**TASK GOAL:** Reproduce the section of the listing that begins at the line containing "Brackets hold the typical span" and finishes at the line containing "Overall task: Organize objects". Include both end lines and nothing beyond them.

==========

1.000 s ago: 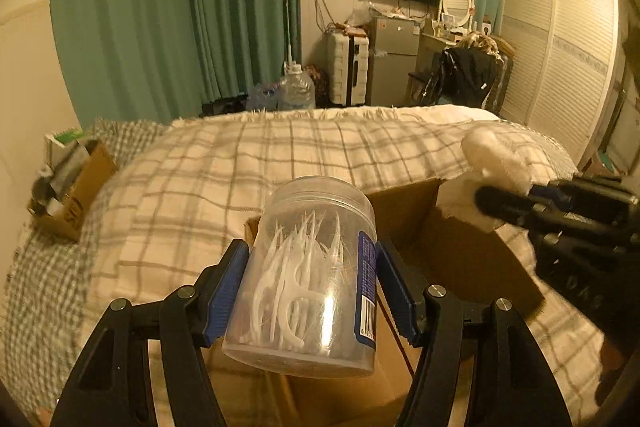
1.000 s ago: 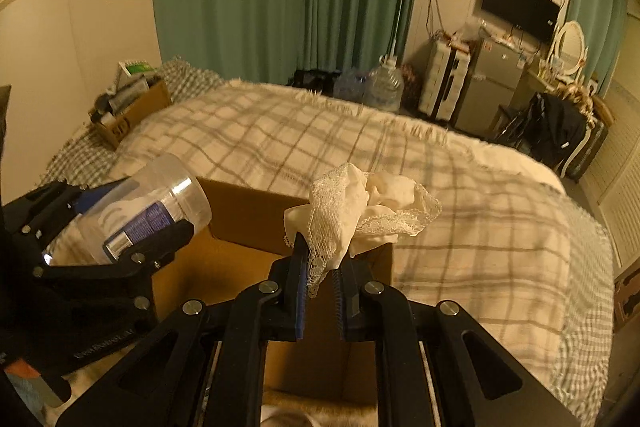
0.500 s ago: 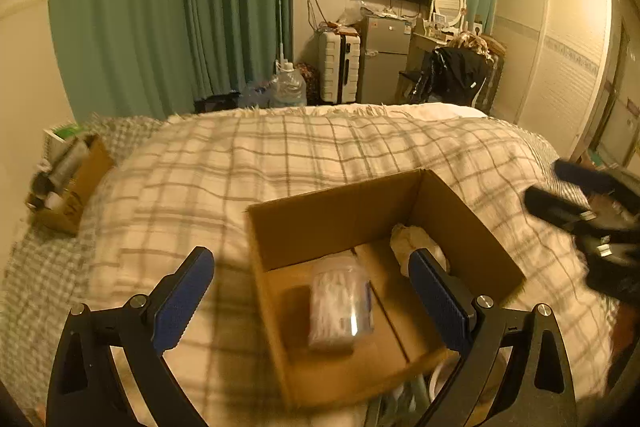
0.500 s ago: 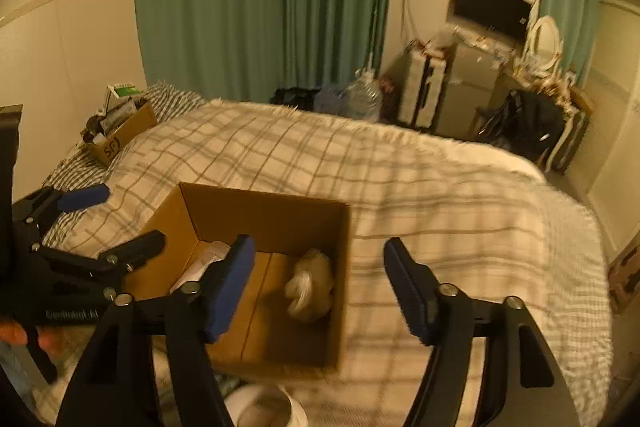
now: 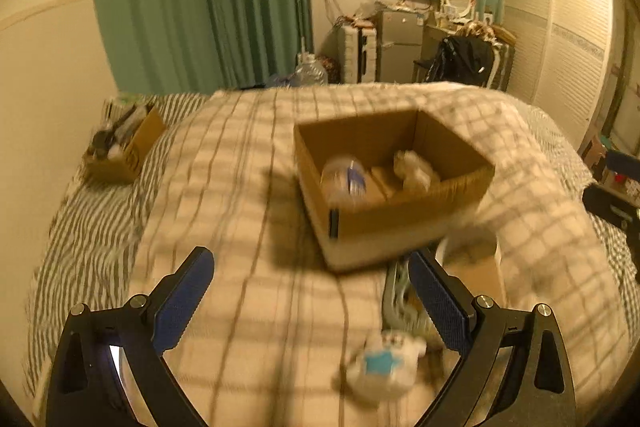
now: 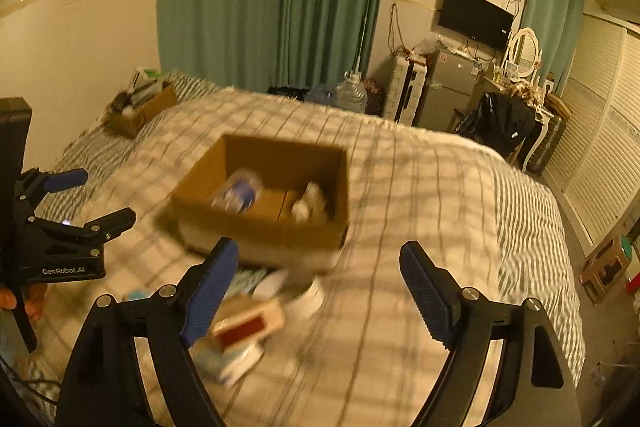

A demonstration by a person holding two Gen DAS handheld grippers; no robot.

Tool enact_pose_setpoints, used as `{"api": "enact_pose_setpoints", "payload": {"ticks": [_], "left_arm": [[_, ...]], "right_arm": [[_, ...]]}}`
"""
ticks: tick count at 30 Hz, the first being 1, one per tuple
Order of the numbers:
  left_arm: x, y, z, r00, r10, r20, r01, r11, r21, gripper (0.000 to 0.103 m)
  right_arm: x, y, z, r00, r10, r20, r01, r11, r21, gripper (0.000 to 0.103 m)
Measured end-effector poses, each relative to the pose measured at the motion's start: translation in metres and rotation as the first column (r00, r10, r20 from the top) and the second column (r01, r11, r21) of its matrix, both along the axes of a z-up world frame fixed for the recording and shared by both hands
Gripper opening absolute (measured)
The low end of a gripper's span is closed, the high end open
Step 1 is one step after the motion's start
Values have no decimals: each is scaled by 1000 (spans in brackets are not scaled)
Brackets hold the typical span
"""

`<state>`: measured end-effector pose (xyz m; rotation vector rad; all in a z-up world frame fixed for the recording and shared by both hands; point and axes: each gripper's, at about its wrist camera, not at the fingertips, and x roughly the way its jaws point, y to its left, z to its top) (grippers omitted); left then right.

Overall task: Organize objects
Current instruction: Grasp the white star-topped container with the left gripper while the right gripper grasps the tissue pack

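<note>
Cardboard box [image 5: 394,183] is sitting open-topped on the checked blanket [image 5: 248,195] near the middle of both views, low-walled so things can be dropped straight in. Inside it, a clear plastic jar [image 5: 344,179] with a blue label is lying on its side at the left, and a crumpled pale cloth [image 5: 414,167] is slumping at the right. Left gripper [image 5: 310,301] and right gripper [image 6: 314,287] are both hanging above the bed with fingers spread wide, grasping nothing. Loose small items are waiting in the lower frame just in front of the box: a white pack with a blue patch [image 5: 380,363] and a red-faced carton [image 6: 248,323], both blurred. These look likeliest to be picked next.
</note>
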<state>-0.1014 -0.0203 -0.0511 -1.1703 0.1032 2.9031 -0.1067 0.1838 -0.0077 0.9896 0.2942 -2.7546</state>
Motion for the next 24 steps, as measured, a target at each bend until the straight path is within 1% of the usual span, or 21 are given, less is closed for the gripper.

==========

**YOUR RESPONSE:**
Brackets hold the typical span
"""

`<state>`: measured end-effector pose (xyz m; rotation vector rad; all in a z-up world frame fixed for the recording and shared by both hands; point and axes: each gripper's, at about its wrist camera, not at the fingertips, and x roughly the way its jaws point, y to its left, z to its top) (grippers omitted); left then right.

Overall task: Organize objects

The exercise requires nothing further.